Do I look like I can handle scissors?
A short story about an urge to be left alone
“Are you working in IT?”
I hate you, thought Oscar but mumbled a nondescript answer. He thought he got it right this time. The barber looked like the quiet type, the kind that doesn’t bother his customers with annoying questions. And now this. Am I in IT? What do I look like, a professional basketball player? A monk? And in this city, where the only people not in IT are, well, hairdressers. Do I look like I can handle scissors? Would you let me cut your hair?
Some people considered talking in public the worst possible thing. For Oscar it was the other way around: he loathed people who talked to him in public. He tried finding the particular facial expression that would tell everybody to stay away from him. He tried devising strategies to avoid those troublesome people who attempted to share their brochures with him or ask him to sign this petition or the other when he went through the shopping mall, dodging everyone around him.
A deceiving feint was the most efficient way: you went inside a stream of people whom the brochure dealer was waiting for, distributing a flier to all who went by. Once near him, you took one step to the left and then abruptly changed direction and passed behind him. In your mind, you could almost see Zlatan clapping his hands slowly in appreciation. One more annoyance was avoided successfully.
Oscar thought that the hairdresser perhaps got the note now and understood that his patient was not susceptible to further discussions, as he just cut his hair systematically while humming a high-pitched tune in a language Oscar did not understand. His thoughts wandered instead to the cashier at the supermarket.
“That’s 499 crowns dear, one more, dear, and you would get yourself a nice round number. Off by one crown dear!”
Oscar’s brains were on fire. Why oh why, after seeing his I’m not interested impression, was she telling him this nonsense? He’s been to this store so many times before and never spoke a word to her. She must have noticed he was ignoring her, right? Didn’t she remember him after all this time? Was she treating all of her customers the same way? Faith was playing a nasty game on him, he knew that. He looked carefully before queuing to this checkout, to be certain it was not her sitting there. Then, when it was almost his turn, the shift changed and the current, not-asking-stupid-questions cashier, was replaced by this dreadful person. Oscar wanted to strangle her but instead tried a facial expression that could, with some difficulties, be considered as a moderate smile.

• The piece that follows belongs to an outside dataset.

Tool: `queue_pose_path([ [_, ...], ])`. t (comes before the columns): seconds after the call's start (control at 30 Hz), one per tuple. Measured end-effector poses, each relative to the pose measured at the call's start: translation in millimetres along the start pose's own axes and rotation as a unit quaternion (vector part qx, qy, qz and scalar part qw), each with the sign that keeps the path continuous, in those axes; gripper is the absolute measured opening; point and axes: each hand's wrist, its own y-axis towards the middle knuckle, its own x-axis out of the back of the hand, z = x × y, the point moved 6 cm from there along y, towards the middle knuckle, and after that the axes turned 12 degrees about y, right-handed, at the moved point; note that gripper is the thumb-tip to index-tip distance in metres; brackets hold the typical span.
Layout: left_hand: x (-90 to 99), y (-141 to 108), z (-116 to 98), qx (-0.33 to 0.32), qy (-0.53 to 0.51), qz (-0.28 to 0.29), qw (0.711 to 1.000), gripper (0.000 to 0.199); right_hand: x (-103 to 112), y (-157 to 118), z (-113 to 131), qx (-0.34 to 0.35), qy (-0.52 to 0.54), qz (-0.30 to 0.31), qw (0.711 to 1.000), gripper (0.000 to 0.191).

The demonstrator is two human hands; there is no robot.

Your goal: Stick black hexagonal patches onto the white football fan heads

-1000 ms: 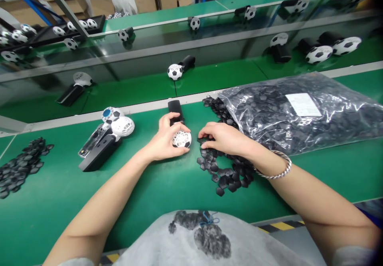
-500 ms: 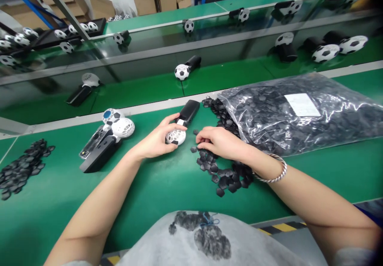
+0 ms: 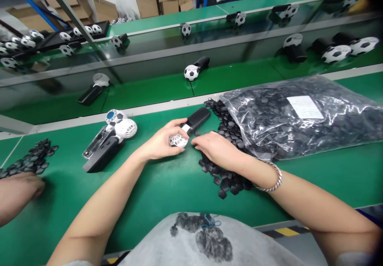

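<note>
My left hand [image 3: 163, 141] is closed around a white soccer-ball head [image 3: 178, 141] with a net-like pattern. A black handle [image 3: 199, 120] extends from that head toward the back right and lies on the green bench. To the right of the ball, my right hand [image 3: 215, 148] is closed, its fingertips pinched together a short way from the ball. Whatever sits between those fingertips is too small or hidden to make out. Loose black pentagon pieces [image 3: 226, 182] lie under and around the right hand.
A clear bag [image 3: 269, 118] of black pieces spills open at the right. Left of me lie two ball-headed devices [image 3: 103, 154]. Another person's hand [image 3: 20, 194] reaches a second black pile [image 3: 32, 158]. Beyond the bench's metal edge, a green belt [image 3: 155, 88] carries more soccer-ball devices [image 3: 191, 73].
My right fingers have shifted left, closer to the ball. The ball has turned, with more white netting facing me. Another person's hand has entered at the left. The view has shifted slightly.
</note>
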Motion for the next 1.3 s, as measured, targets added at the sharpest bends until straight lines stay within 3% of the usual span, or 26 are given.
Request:
queue_pose_path([
  [0.1,-2.9,-0.4,2.1,0.006,-0.010,-0.004,1.000,0.043,11.3,2.7,-12.5,-0.017,0.137,-0.064,0.988,0.010],
  [0.17,-5.2,-0.7,5.0,0.028,0.000,-0.009,1.000,0.052,16.0,5.1,-13.7,0.011,0.181,-0.094,0.979,0.009],
  [0.3,-8.9,-0.8,3.7,0.040,0.028,-0.012,0.999,0.050,16.1,9.8,-6.5,0.080,0.168,-0.094,0.978,0.010],
  [0.43,-9.5,0.6,0.3,0.037,0.033,-0.026,0.998,0.047,15.8,11.8,-2.7,0.098,0.157,-0.110,0.977,0.010],
  [0.83,-11.0,3.0,-3.6,0.034,0.051,-0.063,0.996,0.035,15.1,19.4,-6.5,0.039,0.170,-0.097,0.980,0.003],
  [1.03,-13.7,1.4,-5.0,0.051,0.036,-0.098,0.993,0.034,13.8,22.2,-13.7,-0.042,0.210,-0.103,0.971,0.009],
  [1.17,-7.2,5.8,0.8,0.069,-0.015,-0.118,0.991,0.036,18.7,20.9,-12.1,-0.007,0.261,-0.134,0.956,0.008],
  [1.3,19.2,42.5,33.2,0.132,-0.030,-0.146,0.980,0.041,30.8,13.9,-20.0,0.016,0.239,-0.173,0.955,0.009],
])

“I’m not a psychopath, I’m a high functioning sociopath. Do your research.”¹
That’s what Sherlock once told Andersson. Oscar was not a genius, he knew that, but perhaps he also suffered from the same condition? Why was he trying to avoid people otherwise? And why didn’t people understand that he was trying to avoid them?
The hairdresser was finally done. He took up a mirror and showed him the backside of his head. Oscar nodded, indicating that he was satisfied with the result. He then paid the barber, took his groceries, and started walking towards the mall’s exit.
He was hungry and remembered that he actually bought himself a chocolate bar and found it staring at him from the top of his shopping bag, calling him, enticing him to eat it.
By the time he went out of the shopping mall, Oscar was no longer a high-functioning sociopath. Just a tired, annoyed person, slightly less hungry, with a stylish haircut.